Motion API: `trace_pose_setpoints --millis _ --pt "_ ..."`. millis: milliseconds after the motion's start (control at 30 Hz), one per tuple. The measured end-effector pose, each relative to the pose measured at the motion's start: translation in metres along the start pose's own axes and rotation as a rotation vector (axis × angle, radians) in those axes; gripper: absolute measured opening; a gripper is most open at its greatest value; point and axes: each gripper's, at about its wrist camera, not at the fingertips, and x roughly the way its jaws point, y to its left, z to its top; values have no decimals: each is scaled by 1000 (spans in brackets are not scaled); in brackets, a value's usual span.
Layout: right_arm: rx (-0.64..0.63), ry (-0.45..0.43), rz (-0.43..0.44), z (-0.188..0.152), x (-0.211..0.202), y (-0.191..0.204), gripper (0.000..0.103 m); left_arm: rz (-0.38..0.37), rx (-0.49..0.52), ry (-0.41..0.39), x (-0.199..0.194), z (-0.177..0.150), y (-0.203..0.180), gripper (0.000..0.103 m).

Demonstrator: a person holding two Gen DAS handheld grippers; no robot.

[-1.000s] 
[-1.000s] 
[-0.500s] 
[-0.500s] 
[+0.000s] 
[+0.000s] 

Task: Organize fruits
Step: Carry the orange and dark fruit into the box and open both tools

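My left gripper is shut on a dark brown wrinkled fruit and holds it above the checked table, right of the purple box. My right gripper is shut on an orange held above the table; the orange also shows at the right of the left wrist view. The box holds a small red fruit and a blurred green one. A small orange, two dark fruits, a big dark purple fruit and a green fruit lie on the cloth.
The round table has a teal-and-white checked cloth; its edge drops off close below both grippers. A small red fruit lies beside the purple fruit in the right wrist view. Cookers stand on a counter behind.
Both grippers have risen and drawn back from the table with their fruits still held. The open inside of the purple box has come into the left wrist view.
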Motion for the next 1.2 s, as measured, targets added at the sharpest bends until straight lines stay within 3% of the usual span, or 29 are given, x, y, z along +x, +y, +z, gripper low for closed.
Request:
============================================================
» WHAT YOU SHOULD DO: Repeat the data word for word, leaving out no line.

» ANSWER TO THIS PROBLEM:
Motion API: `trace_pose_setpoints --millis _ --pt "_ ..."`. millis: milliseconds after the motion's start (control at 30 Hz), one per tuple. The measured end-effector pose, each relative to the pose measured at the motion's start: translation in metres along the start pose's own axes and rotation as a rotation vector (axis × angle, radians) in those axes; gripper: absolute measured opening; a gripper is most open at its greatest value; point and axes: each gripper's, at about its wrist camera, not at the fingertips, and x roughly the way its jaws point, y to its left, z to its top; values have no decimals: each is scaled by 1000 (spans in brackets are not scaled); in brackets, a value's usual span.
Layout: right_arm: rx (-0.64..0.63), ry (-0.45..0.43), rz (-0.43..0.44), z (-0.188..0.152), x (-0.211..0.202), y (-0.191..0.204), gripper (0.000..0.103 m); left_arm: rz (-0.38..0.37), rx (-0.49..0.52), ry (-0.41..0.39), x (-0.199..0.194), z (-0.177..0.150), y (-0.203..0.180), gripper (0.000..0.103 m).

Demonstrator: a person holding two Gen DAS handheld grippers; no robot.

[-1.000s] 
[-1.000s] 
[-0.500s] 
[-0.500s] 
[+0.000s] 
[+0.000s] 

Task: Organize fruits
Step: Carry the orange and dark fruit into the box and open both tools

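My left gripper is shut on a dark brown wrinkled fruit and holds it above the checked table, right of the purple box. My right gripper is shut on an orange held above the table; the orange also shows at the right of the left wrist view. The box holds a small red fruit and a blurred green one. A small orange, two dark fruits, a big dark purple fruit and a green fruit lie on the cloth.
The round table has a teal-and-white checked cloth; its edge drops off close below both grippers. A small red fruit lies beside the purple fruit in the right wrist view. Cookers stand on a counter behind.
Both grippers have risen and drawn back from the table with their fruits still held. The open inside of the purple box has come into the left wrist view.
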Motion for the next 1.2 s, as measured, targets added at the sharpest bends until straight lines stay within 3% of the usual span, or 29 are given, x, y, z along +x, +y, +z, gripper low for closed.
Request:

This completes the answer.